The answer must consist of every line below that contains the word "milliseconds".

(Beginning of Material for the task)

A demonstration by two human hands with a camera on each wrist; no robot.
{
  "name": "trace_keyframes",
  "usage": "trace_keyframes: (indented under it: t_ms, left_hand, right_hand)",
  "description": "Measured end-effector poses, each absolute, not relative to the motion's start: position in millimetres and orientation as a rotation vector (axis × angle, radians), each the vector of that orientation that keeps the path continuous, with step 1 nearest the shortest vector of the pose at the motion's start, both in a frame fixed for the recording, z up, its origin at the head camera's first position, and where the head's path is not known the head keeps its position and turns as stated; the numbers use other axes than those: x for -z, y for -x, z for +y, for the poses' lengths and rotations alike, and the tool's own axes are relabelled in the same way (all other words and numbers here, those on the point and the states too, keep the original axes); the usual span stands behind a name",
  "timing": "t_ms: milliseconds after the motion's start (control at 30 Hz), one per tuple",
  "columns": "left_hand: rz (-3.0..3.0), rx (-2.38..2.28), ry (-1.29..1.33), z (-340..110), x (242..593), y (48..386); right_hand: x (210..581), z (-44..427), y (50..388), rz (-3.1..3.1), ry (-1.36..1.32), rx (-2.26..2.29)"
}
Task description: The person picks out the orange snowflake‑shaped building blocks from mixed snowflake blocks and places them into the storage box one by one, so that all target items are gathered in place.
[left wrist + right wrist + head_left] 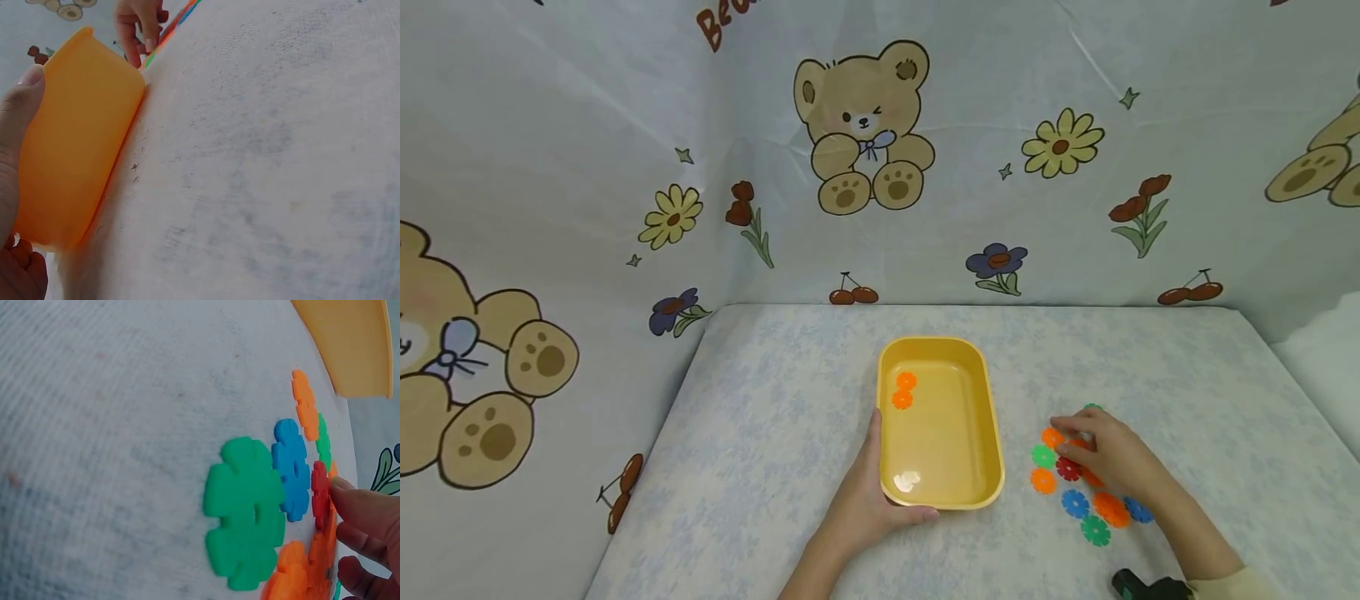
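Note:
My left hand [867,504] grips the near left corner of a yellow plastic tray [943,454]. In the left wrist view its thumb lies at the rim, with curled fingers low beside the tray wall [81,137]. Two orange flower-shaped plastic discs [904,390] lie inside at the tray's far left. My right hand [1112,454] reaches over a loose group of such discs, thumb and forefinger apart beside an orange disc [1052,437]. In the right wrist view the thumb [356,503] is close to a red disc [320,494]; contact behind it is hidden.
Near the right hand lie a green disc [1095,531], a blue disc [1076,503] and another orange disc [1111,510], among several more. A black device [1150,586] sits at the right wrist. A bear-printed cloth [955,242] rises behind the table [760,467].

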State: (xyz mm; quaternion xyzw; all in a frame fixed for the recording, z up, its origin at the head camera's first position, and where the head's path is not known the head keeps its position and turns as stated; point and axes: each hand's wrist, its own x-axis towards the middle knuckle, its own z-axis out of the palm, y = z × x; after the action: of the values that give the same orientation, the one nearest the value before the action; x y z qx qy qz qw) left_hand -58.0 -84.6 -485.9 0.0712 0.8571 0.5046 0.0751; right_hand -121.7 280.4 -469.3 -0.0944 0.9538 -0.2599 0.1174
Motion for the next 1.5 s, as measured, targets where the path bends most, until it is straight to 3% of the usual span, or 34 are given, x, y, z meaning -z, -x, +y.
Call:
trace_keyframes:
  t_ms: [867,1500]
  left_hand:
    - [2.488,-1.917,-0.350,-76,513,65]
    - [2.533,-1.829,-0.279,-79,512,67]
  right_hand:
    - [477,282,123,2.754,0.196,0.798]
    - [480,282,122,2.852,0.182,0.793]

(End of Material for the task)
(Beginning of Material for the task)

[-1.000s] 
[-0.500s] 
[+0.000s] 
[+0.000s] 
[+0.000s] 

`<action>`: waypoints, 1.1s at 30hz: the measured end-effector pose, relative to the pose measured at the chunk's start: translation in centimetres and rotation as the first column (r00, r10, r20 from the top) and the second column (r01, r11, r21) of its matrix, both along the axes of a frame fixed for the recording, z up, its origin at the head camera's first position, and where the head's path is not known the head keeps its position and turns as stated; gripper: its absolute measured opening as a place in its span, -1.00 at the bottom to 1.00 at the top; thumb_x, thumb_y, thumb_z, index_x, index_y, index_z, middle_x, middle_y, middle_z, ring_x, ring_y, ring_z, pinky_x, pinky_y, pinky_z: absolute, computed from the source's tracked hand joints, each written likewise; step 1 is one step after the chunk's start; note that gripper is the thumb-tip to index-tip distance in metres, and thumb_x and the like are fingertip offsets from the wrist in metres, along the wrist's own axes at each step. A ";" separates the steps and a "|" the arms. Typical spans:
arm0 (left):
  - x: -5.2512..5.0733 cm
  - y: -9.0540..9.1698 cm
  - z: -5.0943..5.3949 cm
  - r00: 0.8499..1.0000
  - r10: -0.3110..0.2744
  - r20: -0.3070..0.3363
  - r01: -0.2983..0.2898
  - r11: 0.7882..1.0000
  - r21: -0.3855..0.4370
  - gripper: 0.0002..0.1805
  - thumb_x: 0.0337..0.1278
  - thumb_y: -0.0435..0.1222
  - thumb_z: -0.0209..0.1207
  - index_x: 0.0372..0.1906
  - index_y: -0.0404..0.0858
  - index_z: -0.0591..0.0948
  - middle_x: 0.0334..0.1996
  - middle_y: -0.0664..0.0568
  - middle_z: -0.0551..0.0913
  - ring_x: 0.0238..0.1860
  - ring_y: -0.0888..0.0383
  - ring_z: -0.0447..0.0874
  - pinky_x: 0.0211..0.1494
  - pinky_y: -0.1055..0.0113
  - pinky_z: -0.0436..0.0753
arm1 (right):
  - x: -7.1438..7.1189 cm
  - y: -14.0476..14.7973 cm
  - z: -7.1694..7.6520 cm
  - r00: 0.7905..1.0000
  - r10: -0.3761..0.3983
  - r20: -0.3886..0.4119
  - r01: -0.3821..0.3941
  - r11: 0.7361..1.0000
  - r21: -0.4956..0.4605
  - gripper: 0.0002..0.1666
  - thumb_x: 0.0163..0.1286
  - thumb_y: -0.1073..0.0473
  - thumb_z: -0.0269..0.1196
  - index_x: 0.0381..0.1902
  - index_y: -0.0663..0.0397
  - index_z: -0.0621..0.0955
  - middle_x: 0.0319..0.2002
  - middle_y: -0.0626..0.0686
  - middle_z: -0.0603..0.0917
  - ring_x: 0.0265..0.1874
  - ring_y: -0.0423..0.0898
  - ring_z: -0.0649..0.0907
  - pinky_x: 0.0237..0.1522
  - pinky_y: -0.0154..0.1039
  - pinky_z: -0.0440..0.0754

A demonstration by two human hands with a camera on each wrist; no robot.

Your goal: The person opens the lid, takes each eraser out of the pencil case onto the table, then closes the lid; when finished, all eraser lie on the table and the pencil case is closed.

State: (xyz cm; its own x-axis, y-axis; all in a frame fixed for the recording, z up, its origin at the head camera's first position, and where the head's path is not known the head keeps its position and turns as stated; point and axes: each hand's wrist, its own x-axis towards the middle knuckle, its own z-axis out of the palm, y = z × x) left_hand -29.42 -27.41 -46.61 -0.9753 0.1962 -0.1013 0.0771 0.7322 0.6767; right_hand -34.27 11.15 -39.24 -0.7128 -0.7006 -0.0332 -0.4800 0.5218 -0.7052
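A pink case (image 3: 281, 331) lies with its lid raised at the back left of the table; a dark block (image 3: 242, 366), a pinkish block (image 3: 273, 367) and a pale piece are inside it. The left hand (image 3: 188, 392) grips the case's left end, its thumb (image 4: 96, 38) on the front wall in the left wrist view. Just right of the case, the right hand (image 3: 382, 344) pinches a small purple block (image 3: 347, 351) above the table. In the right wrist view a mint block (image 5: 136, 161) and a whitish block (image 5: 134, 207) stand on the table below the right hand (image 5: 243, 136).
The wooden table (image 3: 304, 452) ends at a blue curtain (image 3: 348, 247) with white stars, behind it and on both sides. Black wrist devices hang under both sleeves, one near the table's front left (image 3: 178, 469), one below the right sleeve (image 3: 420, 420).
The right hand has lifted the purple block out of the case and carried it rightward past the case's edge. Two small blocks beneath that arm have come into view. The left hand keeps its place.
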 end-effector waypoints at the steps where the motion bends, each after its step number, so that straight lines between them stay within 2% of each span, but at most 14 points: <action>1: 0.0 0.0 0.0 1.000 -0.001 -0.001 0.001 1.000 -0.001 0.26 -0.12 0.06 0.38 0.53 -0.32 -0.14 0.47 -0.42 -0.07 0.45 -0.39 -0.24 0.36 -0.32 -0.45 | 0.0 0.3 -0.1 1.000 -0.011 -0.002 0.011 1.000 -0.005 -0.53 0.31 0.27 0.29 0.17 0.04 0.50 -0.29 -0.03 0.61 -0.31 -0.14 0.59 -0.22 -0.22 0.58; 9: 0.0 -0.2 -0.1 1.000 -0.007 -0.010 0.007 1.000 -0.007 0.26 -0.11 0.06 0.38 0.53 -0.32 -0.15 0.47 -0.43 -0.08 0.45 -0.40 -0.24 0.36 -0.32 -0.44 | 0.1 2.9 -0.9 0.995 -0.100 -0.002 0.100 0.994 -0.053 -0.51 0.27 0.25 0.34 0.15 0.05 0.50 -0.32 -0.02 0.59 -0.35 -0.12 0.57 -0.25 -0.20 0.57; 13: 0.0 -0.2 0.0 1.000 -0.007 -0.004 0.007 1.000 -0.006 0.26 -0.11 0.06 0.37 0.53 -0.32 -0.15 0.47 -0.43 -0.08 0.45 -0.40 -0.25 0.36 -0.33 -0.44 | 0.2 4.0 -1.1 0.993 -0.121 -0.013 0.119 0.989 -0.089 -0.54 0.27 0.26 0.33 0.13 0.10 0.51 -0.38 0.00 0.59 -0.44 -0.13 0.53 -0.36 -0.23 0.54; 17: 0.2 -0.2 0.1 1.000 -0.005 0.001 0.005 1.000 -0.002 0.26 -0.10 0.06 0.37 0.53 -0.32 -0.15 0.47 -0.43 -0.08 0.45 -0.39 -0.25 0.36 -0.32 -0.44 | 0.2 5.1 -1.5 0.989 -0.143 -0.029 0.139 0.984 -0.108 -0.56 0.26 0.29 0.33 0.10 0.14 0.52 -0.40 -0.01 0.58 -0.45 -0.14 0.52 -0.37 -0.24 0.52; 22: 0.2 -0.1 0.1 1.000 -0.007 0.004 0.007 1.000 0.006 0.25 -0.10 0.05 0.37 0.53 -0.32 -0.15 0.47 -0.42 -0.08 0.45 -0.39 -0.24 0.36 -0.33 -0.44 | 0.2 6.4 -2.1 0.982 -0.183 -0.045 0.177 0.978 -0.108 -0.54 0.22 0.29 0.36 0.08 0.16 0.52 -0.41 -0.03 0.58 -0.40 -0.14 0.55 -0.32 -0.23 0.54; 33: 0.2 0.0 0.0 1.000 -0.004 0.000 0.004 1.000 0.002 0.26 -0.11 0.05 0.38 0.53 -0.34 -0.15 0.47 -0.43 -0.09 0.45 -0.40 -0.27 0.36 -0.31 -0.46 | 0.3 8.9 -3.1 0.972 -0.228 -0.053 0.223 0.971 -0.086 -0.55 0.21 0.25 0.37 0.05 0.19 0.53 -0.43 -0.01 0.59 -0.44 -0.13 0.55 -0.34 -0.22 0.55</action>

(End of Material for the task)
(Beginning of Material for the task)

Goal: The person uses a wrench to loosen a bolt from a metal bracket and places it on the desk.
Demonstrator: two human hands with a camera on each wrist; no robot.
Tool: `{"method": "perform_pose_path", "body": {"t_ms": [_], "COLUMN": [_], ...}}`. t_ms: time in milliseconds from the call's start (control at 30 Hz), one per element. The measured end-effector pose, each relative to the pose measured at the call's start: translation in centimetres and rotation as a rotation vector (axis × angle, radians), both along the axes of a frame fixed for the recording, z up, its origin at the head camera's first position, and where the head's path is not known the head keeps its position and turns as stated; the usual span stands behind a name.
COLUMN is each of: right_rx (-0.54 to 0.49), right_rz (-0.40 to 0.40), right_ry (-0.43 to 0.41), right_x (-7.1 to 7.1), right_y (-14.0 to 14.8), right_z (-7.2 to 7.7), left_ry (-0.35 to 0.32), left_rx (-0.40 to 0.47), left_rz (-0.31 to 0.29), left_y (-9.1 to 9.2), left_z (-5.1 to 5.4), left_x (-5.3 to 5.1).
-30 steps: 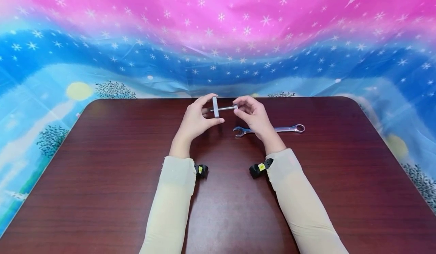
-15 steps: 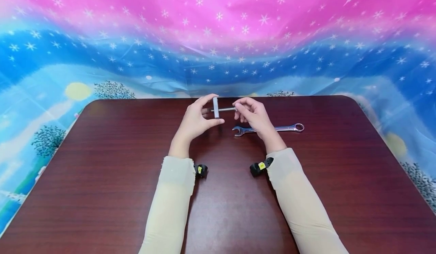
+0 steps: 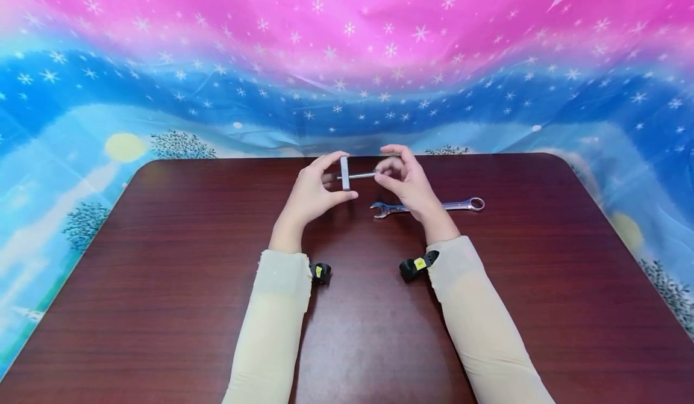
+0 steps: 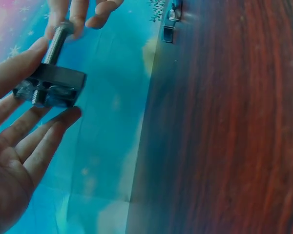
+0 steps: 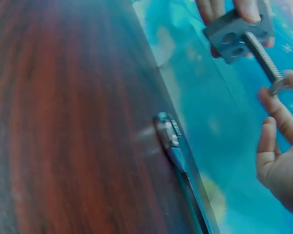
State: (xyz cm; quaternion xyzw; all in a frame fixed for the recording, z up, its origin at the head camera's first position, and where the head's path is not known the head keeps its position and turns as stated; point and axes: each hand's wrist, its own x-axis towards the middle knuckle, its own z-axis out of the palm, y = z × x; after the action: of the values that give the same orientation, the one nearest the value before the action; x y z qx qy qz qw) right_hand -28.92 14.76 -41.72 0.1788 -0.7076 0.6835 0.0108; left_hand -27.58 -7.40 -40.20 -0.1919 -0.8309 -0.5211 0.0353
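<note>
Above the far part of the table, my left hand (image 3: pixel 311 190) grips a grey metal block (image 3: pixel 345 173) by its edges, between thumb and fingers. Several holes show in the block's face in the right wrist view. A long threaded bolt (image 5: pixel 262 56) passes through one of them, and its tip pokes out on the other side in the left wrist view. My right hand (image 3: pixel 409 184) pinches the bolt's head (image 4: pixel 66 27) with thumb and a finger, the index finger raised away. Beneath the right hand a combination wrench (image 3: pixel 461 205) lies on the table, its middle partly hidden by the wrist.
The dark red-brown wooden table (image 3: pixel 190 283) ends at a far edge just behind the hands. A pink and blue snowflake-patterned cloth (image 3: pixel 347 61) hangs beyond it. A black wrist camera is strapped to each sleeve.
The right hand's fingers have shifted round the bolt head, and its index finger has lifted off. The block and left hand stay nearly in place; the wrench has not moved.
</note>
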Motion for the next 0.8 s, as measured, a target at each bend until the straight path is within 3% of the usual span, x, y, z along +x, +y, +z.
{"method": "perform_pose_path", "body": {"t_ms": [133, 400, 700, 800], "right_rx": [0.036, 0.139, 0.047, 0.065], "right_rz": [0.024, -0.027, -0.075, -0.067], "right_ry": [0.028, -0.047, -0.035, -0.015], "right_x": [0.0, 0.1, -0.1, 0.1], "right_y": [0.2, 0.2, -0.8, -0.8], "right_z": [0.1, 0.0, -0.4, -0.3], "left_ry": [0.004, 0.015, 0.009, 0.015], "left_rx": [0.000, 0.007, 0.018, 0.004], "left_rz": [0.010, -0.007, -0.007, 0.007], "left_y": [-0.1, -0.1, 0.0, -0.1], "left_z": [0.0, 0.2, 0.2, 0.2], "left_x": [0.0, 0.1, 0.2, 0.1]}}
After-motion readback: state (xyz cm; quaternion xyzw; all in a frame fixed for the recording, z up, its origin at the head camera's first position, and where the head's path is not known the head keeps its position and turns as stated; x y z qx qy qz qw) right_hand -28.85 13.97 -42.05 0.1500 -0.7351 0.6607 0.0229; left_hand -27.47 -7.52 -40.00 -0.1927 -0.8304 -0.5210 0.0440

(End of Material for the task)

Answer section =
  "timing": "t_ms: milliseconds after the motion's start (control at 30 Hz), one per tuple",
Tool: `{"method": "perform_pose_path", "body": {"t_ms": [_], "COLUMN": [_], ...}}`. t_ms: time in milliseconds from the call's start (control at 30 Hz), one per element. The measured end-effector pose, each relative to the pose measured at the call's start: translation in centimetres and rotation as a rotation vector (axis × angle, radians), both along the axes of a frame fixed for the recording, z up, its origin at the head camera's first position, and where the head's path is not known the head keeps its position and turns as stated; the usual span stands behind a name.

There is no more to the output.